Please give again, word for word, the line that contains "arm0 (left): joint" and every line after it to the end of the data, with no other lines.
##### Available data
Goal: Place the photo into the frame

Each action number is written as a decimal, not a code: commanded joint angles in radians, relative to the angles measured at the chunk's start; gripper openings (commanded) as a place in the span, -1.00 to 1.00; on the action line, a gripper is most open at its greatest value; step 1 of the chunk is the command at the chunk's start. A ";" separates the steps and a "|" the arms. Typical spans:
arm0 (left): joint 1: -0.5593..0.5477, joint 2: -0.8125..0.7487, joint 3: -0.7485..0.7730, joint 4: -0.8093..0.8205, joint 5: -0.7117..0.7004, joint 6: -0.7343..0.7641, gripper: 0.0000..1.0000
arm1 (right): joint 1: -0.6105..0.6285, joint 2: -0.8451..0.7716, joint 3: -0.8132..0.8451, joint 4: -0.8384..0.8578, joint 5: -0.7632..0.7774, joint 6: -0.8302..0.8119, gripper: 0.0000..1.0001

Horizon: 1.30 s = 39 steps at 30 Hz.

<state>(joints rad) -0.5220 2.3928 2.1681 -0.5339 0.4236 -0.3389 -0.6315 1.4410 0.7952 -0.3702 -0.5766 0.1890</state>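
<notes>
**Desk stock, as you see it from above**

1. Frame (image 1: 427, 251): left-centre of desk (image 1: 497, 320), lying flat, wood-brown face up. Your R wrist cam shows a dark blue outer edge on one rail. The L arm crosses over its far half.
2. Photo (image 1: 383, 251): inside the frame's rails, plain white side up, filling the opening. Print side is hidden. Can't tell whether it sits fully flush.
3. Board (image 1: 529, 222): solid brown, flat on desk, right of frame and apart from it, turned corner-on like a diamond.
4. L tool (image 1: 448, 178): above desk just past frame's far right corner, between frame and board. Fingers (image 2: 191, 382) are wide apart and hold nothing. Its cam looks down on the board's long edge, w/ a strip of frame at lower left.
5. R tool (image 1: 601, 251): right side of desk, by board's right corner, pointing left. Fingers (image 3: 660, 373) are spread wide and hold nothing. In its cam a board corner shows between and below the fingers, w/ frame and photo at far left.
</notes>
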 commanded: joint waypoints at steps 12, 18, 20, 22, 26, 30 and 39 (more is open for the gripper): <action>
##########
# Solution to the problem
arm0 (left): joint 1: -0.5593..0.5477, joint 2: -0.8125..0.7487, joint 3: -0.7485..0.7730, joint 4: -0.8093..0.8205, joint 5: -0.7117..0.7004, joint 6: -0.7343..0.7641, gripper: 0.0000..1.0000
arm1 (right): joint 1: -0.6105..0.6285, joint 2: -0.8451..0.7716, joint 3: -0.8132..0.8451, joint 4: -0.8384..0.8578, joint 5: -0.7632..0.7774, joint 6: -0.8302..0.8119, gripper: 0.0000..1.0001

Horizon: 1.30 s = 39 steps at 30 Hz.

<state>(joints rad) -0.5220 2.3928 2.1681 -0.5339 0.4236 -0.3389 -0.6315 1.4410 0.7952 -0.3702 -0.5766 0.1890</state>
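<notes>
**Desk stock, as you see it from above**

1. Frame (image 1: 427, 251): left-centre of desk (image 1: 497, 320), lying flat, wood-brown face up. Your R wrist cam shows a dark blue outer edge on one rail. The L arm crosses over its far half.
2. Photo (image 1: 383, 251): inside the frame's rails, plain white side up, filling the opening. Print side is hidden. Can't tell whether it sits fully flush.
3. Board (image 1: 529, 222): solid brown, flat on desk, right of frame and apart from it, turned corner-on like a diamond.
4. L tool (image 1: 448, 178): above desk just past frame's far right corner, between frame and board. Fingers (image 2: 191, 382) are wide apart and hold nothing. Its cam looks down on the board's long edge, w/ a strip of frame at lower left.
5. R tool (image 1: 601, 251): right side of desk, by board's right corner, pointing left. Fingers (image 3: 660, 373) are spread wide and hold nothing. In its cam a board corner shows between and below the fingers, w/ frame and photo at far left.
</notes>
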 commanded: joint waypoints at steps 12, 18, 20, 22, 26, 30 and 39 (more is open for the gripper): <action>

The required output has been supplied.